(WHAT YOU ARE ASKED TO DO): Reproduce only the lines of the material below that start at the line containing "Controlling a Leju" and stop at the line containing "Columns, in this". Keep both end lines.

(PROVIDED MATERIAL):

======

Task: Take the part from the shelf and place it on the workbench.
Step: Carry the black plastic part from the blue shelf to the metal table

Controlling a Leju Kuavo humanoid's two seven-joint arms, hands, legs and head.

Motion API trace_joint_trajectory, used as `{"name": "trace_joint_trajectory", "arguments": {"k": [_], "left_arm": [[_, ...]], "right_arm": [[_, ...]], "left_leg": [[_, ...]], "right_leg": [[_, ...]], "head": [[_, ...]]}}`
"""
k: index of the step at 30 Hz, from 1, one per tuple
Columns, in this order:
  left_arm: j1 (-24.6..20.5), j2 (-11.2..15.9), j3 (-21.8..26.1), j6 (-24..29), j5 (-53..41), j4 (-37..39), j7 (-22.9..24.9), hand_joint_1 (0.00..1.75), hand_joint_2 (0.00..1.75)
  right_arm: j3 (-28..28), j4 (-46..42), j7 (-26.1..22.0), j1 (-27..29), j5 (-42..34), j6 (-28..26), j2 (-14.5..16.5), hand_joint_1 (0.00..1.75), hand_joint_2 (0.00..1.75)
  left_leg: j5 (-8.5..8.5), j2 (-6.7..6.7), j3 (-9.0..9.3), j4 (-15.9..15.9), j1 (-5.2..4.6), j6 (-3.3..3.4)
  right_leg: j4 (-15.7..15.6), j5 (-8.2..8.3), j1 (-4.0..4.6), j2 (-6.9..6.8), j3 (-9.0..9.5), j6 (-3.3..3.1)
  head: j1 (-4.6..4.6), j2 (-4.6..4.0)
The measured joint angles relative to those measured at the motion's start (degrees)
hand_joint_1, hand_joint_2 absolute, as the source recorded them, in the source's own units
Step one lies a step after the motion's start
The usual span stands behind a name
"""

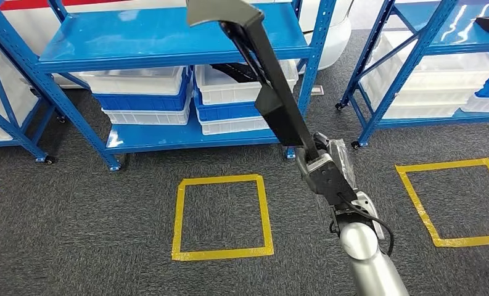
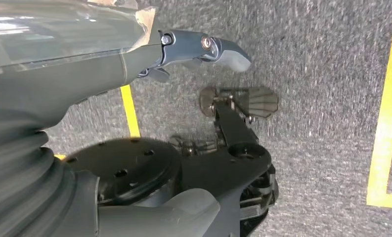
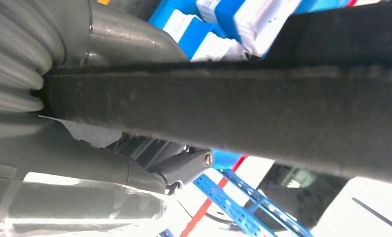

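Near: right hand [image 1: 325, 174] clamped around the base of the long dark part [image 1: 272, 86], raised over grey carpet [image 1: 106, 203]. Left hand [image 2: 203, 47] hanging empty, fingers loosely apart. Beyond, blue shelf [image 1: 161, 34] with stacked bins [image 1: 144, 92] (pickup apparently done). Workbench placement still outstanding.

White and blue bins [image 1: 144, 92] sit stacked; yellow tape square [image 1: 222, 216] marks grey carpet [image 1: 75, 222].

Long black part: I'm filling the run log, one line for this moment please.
right hand: holds long black part | left hand: holds nothing | workbench placement: pending
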Motion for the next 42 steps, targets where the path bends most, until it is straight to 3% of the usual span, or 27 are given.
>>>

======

(RESPONSE):
Controlling a Leju Kuavo humanoid's two seven-joint arms, hands, legs and head.

Motion API trace_joint_trajectory, used as `{"name": "trace_joint_trajectory", "arguments": {"k": [_], "left_arm": [[_, ...]], "right_arm": [[_, ...]], "left_leg": [[_, ...]], "right_leg": [[_, ...]], "head": [[_, ...]]}}`
"""
k: index of the step at 30 Hz, from 1, one per tuple
Columns, in this order:

Nothing further is needed for the exercise.